▶ Problem details
Each line holding the string "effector" is to be copied from the data.

▶ Input data
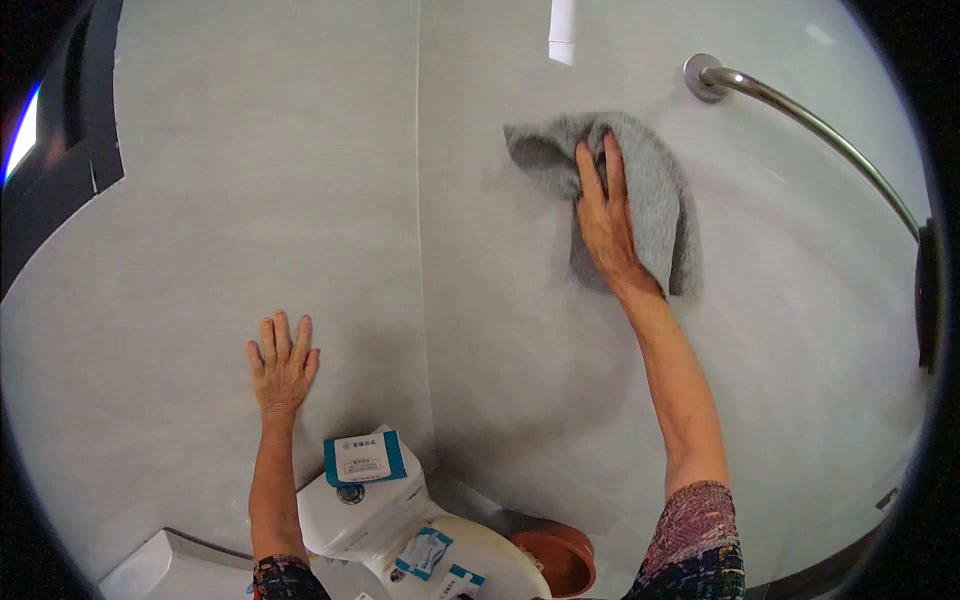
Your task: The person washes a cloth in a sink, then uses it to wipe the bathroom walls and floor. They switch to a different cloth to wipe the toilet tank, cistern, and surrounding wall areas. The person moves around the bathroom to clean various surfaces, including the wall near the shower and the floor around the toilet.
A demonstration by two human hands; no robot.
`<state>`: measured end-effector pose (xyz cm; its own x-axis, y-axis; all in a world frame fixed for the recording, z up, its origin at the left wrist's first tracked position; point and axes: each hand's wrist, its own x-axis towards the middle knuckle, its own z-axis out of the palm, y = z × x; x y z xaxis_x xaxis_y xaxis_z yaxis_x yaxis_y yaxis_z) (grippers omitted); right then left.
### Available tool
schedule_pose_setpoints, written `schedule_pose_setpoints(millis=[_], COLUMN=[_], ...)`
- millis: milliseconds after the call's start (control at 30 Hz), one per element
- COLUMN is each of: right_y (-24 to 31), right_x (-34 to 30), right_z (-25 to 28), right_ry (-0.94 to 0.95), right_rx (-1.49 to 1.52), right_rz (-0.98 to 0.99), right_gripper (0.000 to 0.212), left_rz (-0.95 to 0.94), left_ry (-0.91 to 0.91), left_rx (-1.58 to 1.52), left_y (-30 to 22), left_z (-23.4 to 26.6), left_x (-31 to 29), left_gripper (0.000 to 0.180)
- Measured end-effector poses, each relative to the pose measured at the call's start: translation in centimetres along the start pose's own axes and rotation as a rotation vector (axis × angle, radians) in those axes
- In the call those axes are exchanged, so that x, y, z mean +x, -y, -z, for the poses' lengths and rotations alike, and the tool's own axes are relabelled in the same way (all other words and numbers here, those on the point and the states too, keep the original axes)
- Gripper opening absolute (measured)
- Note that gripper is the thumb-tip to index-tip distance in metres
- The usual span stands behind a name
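Observation:
My right hand [608, 220] presses a grey cloth [655, 190] against the pale grey wall [520, 370] on the right of the corner. Two fingers lie stretched over the cloth; the others are hidden in its folds. The cloth bunches at its upper left and hangs loose below the palm. Lower down on the left, my left hand [284, 368] rests flat on the adjoining wall [270, 180], fingers spread, with nothing in it.
Below stands a white toilet [335, 515], with a blue-and-white packet [365, 458] on its tank and smaller packets [424, 552] on the lid. A reddish-brown bowl [560, 555] sits beside it. A curved metal rail [810, 120] juts from the right wall. A white basin [175, 570] shows at lower left.

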<state>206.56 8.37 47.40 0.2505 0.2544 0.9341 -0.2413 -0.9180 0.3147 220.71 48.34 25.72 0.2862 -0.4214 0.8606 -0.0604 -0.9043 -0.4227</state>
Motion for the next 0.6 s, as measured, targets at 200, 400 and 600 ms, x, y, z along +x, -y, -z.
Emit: schedule_pose_setpoints(millis=[200, 400, 600], right_y=[3.9, 6.0, 7.5], right_x=[0.3, -4.4, 3.4], right_z=[1.1, -2.2, -6.7], right_ry=[0.474, 0.857, 0.395], right_rx=[0.403, 0.69, 0.671], right_rz=[-0.128, -0.199, 0.007], right_gripper=[0.043, 0.041, 0.037], left_rz=[0.007, 0.017, -0.022], left_ry=[-0.016, -0.069, -0.082], left_rx=[-0.049, -0.076, -0.042], left_y=[1.5, 2.1, 2.3], left_z=[1.5, 2.6, 3.1], left_x=[1.2, 2.9, 3.3], left_gripper=[0.061, 0.061, 0.059])
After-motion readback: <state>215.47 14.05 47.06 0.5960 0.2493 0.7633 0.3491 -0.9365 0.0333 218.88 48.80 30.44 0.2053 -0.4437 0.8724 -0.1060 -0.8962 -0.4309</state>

▶ Answer box
`<state>`: measured end-effector pose (xyz cm; its own x-axis, y-axis; all in a world frame fixed for the recording, z up, its origin at the left wrist's first tracked position; point and axes: each hand's wrist, its own x-axis towards the middle knuckle, its own z-axis out of the palm, y = z × x; x y z xaxis_x xaxis_y xaxis_z yaxis_x yaxis_y yaxis_z) (grippers omitted); right then left.
- Measured end-effector poses, each relative to the pose measured at the call's start: translation in centimetres along the start pose's own axes and rotation as a rotation vector (axis × angle, radians) in those axes

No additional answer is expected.